То, что осталось от Прасковьи, похоронили в закрытом гробу тут же, на ключиковском кладбище, забыв, вероятно, что вскорости эти края будут навсегда затоплены холодными водами перекрытой плотиною Ангары.
Михаилу не хотелось расставаться с Олежкой, но он вынужден был оставить его у бабки Матрены, по-молодому сильной и энергичной, чтобы утрясти свои дела на стройке. Он увольнялся, потому что оставаться здесь и жить под взглядами, полными непонятного выражения — то ли сочувствующими, то ли осуждающими, но казавшимися одинаково лицемерными, он не мог.

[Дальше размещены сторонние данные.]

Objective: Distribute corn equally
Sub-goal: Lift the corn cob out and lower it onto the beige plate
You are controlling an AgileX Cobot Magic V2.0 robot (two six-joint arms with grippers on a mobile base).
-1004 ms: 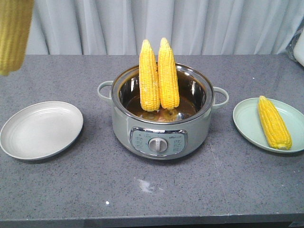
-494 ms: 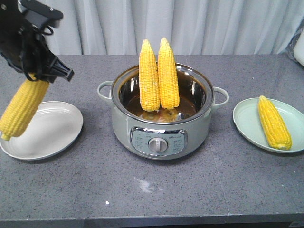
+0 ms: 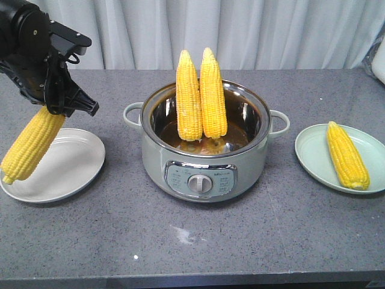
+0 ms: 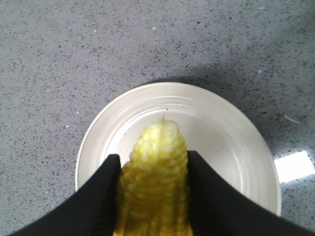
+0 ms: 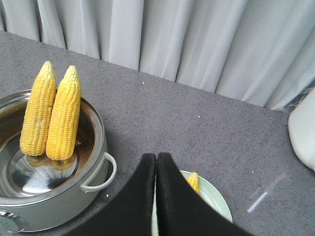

Он решил вернуться в Ленинград и там растить сына, и другого выхода для себя и Олежки он не видел. Гунько в добром порыве после случившегося пообещал ему свое ходатайство в получении квартиры в Ленинграде, и надо было поторопиться это самое ходатайство получить, пока секретарь обкома не начал размышлять о случившемся и не раздумал подписывать «верительные грамоты», вспомнив, по какому поводу он в последний раз вызывал Михаила. А мог просто и разлениться или уехать куда-нибудь.
Михаил сейчас не в состоянии был размышлять о причине гибели Паши. Он остро чувствовал свою вину и не хотел, вернее, боялся, так сказать, структурировать это состояние, чтобы, выстраивая логическую цепь, выявить глубинные основы своего самоощущения. Он предчувствовал, что если попытается до конца понять Пашу и если все же поймет ее, то такое понимание, возможно, и не сведет его с ума, но искорежит тот внутренний стержень, который так необходим ему теперь, чтобы растить Олежку.
* * *Михаил с Олежкой и с отважной бабкой Матреной, схоронившей отца Савву и оставившей хозяйство бездетной городской невестке, приехали в Ленинград сразу же после майских праздников, когда еще не убрали трибуну и гигантские портреты членов правительства с Дворцовой площади. По Неве плыл хрустальный ладожский лед, на улицах пахло припозднившейся корюшкой, в парках трепетала юная зелень, а на газонах Марсова поля детсадовская мелкота по просьбе какого-то главного садовника азартно обирала высыпавшие веснушками одуванчики, чтобы дикие цветы своим легкомысленным видом не портили строгого вида мемориала.